↓↓↓

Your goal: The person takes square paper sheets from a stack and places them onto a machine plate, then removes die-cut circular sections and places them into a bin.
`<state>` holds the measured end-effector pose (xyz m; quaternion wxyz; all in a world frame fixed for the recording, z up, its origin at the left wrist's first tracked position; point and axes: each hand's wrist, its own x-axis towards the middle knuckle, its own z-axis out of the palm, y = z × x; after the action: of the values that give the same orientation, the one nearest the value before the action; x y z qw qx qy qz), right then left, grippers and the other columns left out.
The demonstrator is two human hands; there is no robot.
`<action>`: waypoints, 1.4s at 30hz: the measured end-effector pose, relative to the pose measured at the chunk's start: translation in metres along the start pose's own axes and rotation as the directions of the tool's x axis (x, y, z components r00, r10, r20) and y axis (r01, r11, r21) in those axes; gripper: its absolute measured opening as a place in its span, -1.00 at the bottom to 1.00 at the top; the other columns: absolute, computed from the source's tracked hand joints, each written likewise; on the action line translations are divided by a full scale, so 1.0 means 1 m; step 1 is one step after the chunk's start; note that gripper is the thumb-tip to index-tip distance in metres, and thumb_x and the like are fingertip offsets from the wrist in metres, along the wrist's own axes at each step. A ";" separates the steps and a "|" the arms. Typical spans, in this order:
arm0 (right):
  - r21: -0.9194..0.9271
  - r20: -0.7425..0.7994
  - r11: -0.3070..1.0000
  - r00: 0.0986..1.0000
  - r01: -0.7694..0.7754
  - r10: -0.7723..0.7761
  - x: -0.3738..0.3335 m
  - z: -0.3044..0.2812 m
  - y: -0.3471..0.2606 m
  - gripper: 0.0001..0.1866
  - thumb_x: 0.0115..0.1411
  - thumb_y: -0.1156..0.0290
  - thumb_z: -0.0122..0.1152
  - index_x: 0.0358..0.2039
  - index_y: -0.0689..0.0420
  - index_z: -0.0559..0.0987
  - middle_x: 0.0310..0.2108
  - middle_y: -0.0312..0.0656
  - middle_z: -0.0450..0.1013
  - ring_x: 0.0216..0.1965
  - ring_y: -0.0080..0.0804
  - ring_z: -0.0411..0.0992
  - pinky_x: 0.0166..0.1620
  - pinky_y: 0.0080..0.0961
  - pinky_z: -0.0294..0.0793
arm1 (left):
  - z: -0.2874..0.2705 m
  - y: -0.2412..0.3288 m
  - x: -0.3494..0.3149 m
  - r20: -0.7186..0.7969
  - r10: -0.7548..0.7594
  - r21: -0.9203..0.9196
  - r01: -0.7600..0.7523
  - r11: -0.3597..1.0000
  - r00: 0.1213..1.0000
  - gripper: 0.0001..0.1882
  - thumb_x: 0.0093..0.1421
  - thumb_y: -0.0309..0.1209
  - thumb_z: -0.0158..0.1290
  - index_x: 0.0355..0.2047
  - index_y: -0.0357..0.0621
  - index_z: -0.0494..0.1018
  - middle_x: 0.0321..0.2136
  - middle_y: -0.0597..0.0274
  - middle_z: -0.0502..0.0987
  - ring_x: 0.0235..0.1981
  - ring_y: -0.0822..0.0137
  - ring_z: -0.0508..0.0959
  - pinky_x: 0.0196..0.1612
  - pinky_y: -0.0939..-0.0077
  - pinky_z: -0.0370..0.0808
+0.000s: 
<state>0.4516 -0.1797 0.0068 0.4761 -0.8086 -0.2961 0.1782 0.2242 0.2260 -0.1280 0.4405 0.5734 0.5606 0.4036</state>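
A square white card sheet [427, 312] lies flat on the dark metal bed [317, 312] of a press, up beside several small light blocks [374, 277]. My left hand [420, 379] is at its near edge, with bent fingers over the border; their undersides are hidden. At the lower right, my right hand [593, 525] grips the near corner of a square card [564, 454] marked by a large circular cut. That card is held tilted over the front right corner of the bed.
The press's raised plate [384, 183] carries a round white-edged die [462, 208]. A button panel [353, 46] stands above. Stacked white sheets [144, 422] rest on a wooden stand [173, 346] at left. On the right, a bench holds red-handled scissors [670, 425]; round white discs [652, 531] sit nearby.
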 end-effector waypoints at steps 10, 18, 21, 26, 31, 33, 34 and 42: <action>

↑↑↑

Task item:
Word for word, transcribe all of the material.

Output for this exercise:
Your goal: The person takes square paper sheets from a stack and places them onto a machine plate, then removes die-cut circular sections and places them into a bin.
`<state>` holds the measured end-effector pose (xyz m; quaternion wxyz; all in a world frame fixed for the recording, z up, its origin at the left wrist's first tracked position; point and axes: each hand's wrist, its own x-axis towards the middle knuckle, its own z-axis out of the palm, y = z × x; after the action: of the values that give the same orientation, the one nearest the value before the action; x y z qw qx qy qz), right then left, grippers and the other columns left out.
The demonstrator is two human hands; there is no robot.
`<action>`: waypoints, 1.4s at 30hz: the measured end-effector pose, relative to the pose measured at the chunk's start: translation in metres along the start pose's own axes and rotation as the directions of the tool's x axis (x, y, z components r00, r10, r20) and y axis (r01, r11, r21) in those axes; gripper: its absolute measured opening as a place in its span, -1.00 at the bottom to 1.00 at the top; the other columns: absolute, computed from the source's tracked hand joints, each written likewise; on the action line translations are divided by a full scale, so 1.0 means 1 m; step 1 is one step after the chunk's start; note that gripper is the thumb-tip to index-tip distance in metres, and thumb_x and the like are fingertip offsets from the wrist in metres, along the wrist's own axes at each step. A ";" separates the steps and a "|" the arms. Typical spans, in this order:
arm0 (right):
  - r21: -0.9194..0.9271
  - r20: -0.7425..0.7994
  - r11: -0.3070..1.0000
  - r00: 0.0986..1.0000
  - r01: -0.7694..0.7754
  - r10: -0.7723..0.7761
  - x: -0.3738..0.3335 m
  - z: -0.3044..0.2812 m
  - y: -0.3471..0.2606 m
  - gripper: 0.0001..0.1866
  - thumb_x: 0.0115..0.1411
  - thumb_y: -0.1156..0.0290
  - thumb_z: -0.0122..0.1152
  - index_x: 0.0358..0.2039
  - index_y: -0.0689..0.0420
  - index_z: -0.0559..0.0987
  - middle_x: 0.0310..0.2108
  - middle_y: -0.0312..0.0656
  - middle_z: -0.0450..0.1013
  - ring_x: 0.0216..0.1965
  - ring_y: -0.0080..0.0804
  - ring_z: -0.0411..0.0992
  - pinky_x: 0.0166..0.1620
  - pinky_y: 0.0080..0.0961
  - pinky_z: -0.0294..0.0793
arm1 (left):
  - z: -0.2874..0.2705 m
  - y: -0.2412..0.3288 m
  - x: -0.3494..0.3149 m
  - r20: -0.7186..0.7969
  - r10: -0.7548..0.7594
  - r21: -0.9203..0.9196
  - r01: -0.7600..0.7523
  - r11: -0.3597..1.0000
  - r00: 0.1213..1.0000
  - gripper: 0.0001..0.1882
  - thumb_x: 0.0093..0.1421
  - thumb_y: -0.0309..0.1209
  - thumb_z: -0.0158..0.1290
  - index_x: 0.0355..0.2047
  - index_y: -0.0357..0.0621
  - index_z: -0.0494..0.1018
  - middle_x: 0.0321..0.2136
  - middle_y: -0.0597..0.0274
  - middle_z: -0.0502..0.0987
  - ring_x: 0.0235..0.1981
  - ring_y: -0.0822..0.0137
  - ring_z: -0.0508..0.0959
  - pinky_x: 0.0196..0.1612
  - pinky_y: -0.0939..-0.0077
  - pinky_z: -0.0370..0.0808
+0.000s: 
<state>0.4516 -0.1797 0.0068 0.4761 -0.8086 -0.2961 0.1782 0.2242 0.2260 -0.1280 0.4405 0.5734 0.5606 0.4036</state>
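A square white card sheet [427, 312] lies flat on the dark metal bed [317, 312] of a press, up beside several small light blocks [374, 277]. My left hand [420, 379] is at its near edge, with bent fingers over the border; their undersides are hidden. At the lower right, my right hand [593, 525] grips the near corner of a square card [564, 454] marked by a large circular cut. That card is held tilted over the front right corner of the bed.
The press's raised plate [384, 183] carries a round white-edged die [462, 208]. A button panel [353, 46] stands above. Stacked white sheets [144, 422] rest on a wooden stand [173, 346] at left. On the right, a bench holds red-handled scissors [670, 425]; round white discs [652, 531] sit nearby.
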 end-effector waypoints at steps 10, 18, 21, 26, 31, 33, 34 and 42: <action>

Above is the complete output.